Mainz, 11. November 2020: Akademiesoirée zur Enzyklika „Fratelli tutti“ von Papst Franziskus (v.l.n.r.): Professorin Dr. Ursula Nothelle-Wildfeuer, Christoph Krauß und Bischof Peter Kohlgraf. (c) Bistum Mainz / Blum
Datum:
Do 19. Nov 2020
Von:
tob (MBN)

Mainz. Papst Franziskus gehe es in seiner neuen Enzyklika darum, „das ‚Ich’ des Einzelnen einzubetten in das ‚Wir’ der Menschheit und die Aufgaben, die sich der Menschheitsfamilie stellen“. Das sagte der Mainzer Bischof Peter Kohlgraf am Mittwochabend, 11. November, im Ketteler-Saal des Erbacher Hofes in Mainz im Rahmen einer Akademiesoirée zur jüngst veröffentlichten Enzyklika von Papst Franziskus.
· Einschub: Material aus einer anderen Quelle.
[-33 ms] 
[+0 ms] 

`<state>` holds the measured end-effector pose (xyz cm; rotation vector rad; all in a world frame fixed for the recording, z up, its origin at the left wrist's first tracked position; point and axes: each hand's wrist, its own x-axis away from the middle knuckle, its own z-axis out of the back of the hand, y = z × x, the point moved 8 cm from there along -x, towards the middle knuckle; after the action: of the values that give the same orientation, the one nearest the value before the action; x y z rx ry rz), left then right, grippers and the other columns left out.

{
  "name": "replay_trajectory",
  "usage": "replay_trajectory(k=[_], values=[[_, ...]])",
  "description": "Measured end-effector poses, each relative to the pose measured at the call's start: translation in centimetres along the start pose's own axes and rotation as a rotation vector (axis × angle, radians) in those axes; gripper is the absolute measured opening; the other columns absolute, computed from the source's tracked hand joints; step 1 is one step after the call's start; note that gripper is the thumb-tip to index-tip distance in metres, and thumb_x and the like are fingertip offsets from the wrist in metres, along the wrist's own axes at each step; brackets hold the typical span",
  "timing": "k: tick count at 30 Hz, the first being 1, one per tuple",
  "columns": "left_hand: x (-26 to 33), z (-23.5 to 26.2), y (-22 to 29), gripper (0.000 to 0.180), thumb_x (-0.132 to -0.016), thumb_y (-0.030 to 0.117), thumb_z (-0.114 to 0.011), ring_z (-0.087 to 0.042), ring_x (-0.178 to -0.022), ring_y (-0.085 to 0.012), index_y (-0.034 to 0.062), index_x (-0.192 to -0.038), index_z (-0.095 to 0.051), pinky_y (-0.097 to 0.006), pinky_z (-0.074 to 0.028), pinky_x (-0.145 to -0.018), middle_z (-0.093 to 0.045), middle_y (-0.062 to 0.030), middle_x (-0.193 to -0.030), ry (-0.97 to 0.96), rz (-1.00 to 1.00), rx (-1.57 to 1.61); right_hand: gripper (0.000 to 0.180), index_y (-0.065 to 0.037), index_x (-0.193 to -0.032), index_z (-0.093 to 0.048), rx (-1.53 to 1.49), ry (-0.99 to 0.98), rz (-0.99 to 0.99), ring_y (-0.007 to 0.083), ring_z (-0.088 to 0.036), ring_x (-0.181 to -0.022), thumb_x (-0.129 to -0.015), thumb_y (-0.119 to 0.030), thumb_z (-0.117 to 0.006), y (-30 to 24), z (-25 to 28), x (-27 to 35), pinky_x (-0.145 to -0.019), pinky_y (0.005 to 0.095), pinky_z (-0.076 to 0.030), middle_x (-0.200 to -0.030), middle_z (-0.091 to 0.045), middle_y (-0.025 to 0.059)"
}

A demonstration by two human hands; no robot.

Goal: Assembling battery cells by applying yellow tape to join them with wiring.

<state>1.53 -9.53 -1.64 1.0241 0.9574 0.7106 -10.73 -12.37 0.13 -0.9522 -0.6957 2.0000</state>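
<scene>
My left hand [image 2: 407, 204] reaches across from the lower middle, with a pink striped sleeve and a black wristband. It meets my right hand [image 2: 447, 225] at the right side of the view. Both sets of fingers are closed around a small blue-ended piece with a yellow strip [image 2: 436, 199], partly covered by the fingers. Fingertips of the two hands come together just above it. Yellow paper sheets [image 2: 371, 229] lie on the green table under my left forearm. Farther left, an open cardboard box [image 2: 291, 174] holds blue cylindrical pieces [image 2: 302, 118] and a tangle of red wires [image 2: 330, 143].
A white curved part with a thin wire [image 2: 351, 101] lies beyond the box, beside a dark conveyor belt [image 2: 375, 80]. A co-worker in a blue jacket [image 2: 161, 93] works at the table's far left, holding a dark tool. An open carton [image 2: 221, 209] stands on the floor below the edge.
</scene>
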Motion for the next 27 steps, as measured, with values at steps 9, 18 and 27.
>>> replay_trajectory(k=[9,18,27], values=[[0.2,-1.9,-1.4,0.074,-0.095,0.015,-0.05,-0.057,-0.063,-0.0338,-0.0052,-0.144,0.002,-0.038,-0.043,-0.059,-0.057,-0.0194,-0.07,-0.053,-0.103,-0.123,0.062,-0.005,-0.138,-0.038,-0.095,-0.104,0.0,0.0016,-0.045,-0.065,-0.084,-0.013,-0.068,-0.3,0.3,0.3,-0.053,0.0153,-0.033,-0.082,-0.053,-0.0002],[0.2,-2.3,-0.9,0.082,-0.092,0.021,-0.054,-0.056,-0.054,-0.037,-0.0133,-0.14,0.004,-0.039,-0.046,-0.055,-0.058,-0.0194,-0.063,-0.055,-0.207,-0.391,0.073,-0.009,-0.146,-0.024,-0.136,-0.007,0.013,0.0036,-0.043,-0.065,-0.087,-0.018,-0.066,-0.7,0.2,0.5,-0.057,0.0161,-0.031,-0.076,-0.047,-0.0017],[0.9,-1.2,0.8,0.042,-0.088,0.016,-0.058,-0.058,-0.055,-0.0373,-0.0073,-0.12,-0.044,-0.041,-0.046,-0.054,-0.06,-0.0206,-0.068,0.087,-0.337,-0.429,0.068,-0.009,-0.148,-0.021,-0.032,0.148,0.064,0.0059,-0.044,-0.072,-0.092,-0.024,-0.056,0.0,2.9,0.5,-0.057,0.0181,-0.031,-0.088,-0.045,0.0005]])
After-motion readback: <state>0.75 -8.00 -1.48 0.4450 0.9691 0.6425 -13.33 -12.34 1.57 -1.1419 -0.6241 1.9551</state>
Der Vatikan hatte die dritte Enzyklika „Fratelli tutti - Über die Geschwisterlichkeit und die soziale Freundschaft“ am 4. Oktober veröffentlicht. Aktuell veranstaltet der Erbacher Hof im November keine Veranstaltungen, zu denen sich Gäste von außen anmelden können. Auf dem Youtube-Kanal des Erbacher Hofes ist inzwischen im Nachgang ein Video zu der Akademiesoirée veröffentlicht worden.
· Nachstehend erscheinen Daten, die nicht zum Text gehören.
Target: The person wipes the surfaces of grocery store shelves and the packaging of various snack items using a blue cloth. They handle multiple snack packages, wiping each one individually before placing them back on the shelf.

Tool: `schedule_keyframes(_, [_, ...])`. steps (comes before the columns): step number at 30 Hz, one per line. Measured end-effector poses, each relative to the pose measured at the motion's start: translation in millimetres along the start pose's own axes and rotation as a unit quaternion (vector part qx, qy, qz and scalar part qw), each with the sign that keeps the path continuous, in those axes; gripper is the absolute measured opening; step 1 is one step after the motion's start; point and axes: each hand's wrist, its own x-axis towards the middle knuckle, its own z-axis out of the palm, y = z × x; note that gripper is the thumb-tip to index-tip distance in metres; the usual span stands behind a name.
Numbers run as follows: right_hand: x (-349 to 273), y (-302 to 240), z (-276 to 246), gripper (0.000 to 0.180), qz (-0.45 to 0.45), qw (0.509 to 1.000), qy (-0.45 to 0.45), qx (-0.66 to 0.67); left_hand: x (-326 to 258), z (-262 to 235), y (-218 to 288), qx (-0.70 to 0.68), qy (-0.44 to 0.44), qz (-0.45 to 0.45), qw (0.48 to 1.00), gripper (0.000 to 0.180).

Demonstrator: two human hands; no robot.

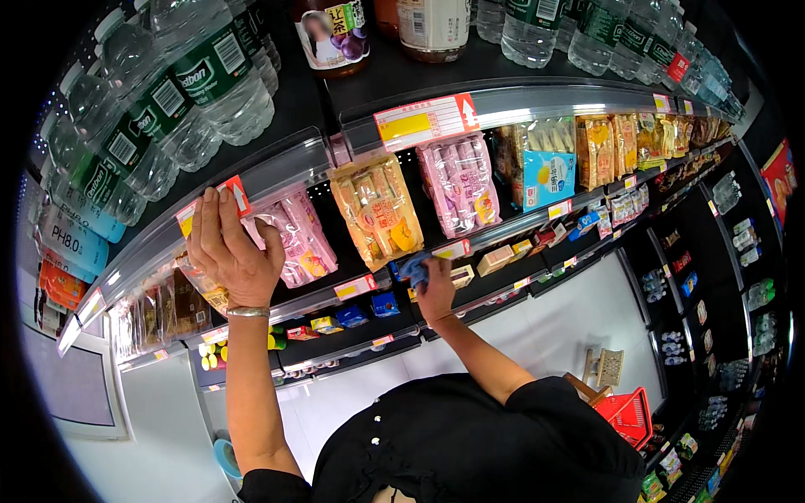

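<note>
In the head view, the left hand (226,251) is up at the front edge of a shelf rail (293,168). Its fingers (220,210) pinch a small red and yellow price tag (220,201) that sits on the rail. The tag's long side runs along the rail, tilted up to the right. A silver bracelet (248,312) circles that wrist.

The right hand (434,289) is lower, at the next shelf edge. It is closed around a blue cloth (412,270) (bunched up, so its shape is hard to tell). The cloth touches the rail just beside another price tag (453,249).

Between the two hands hang a pink snack bag (298,239) and an orange biscuit bag (377,210). Another pink bag (459,183) hangs to the right. The pink snack bag is just behind the left hand. Big water bottles (168,101) stand on the shelf above. Small boxes (495,260) sit near the right hand. A red shopping basket (627,415) is on the floor, well apart from both hands.
</note>
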Motion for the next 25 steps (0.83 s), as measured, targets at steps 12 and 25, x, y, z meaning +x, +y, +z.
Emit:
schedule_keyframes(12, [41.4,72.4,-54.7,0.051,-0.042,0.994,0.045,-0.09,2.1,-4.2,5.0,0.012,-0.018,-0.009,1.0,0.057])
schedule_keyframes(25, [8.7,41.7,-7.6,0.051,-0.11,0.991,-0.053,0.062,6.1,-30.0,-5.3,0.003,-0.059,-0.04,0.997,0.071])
Kohlgraf wies darauf hin, dass in der Enzyklika von Papst Franziskus „ein anderer Blick auf die Gegenwart zum Ausdruck kommt“ als ihn seine beiden Vorgänger gehabt haben. Es gehe Franziskus mehr um die praktische Seite des Evangeliums und weniger um große Themen der Geistesgeschichte wie seinen Vorgängern. In seinem Text warne der Papst vor einer Religion, die keine Folgen hat. „Religion muss für ihn Folgen haben.“ Insofern handle es sich um eine tiefe christologische Enzyklika: „Der Papst hat immer wieder darauf hingewiesen, dass gelebte Liebe praktizierte Christologie ist. Ich glaube, dass es genau darum in dieser Enzyklika geht.“

Professorin Dr. Ursula Nothelle-Wildfeuer vom Lehrstuhl für Christliche Gesellschaftslehre an der Albert Ludwig-Universität in Freiburg machte deutlich, dass sich die Enzyklika, in der Franziskus die sozialethische Dimension der Idee der Geschwisterlichkeit formuliere, in die 130-jährige Tradition der Soziallehre der Kirche einreihe. Er bleibt aber „mit Recht bei seiner Kritik am ‚neoliberalen Credo‘“, das davon ausgehe, dass allein der Markt alle gesellschaftlichen Probleme lösen könne. Als Konsequenz aus der Geschwisterlichkeit formuliere Papst Franziskus außerdem als ein wesentliches Anliegen „die weitreichende Verpflichtung der Staatengemeinschaft, vor schweren humanitären Krisen fliehende Menschen nicht nur aufzunehmen und zu schützen, sondern auch zu fördern und zu integrieren“. Moderiert wurde die Veranstaltung von Christoph Krauß, Lehrbeauftragter an der Katholischen Hochschule Mainz. Die Begrüßung hatte Professor Dr. Peter Reifenberg übernommen, Direktor der Bistumsakademie Erbacher Hof.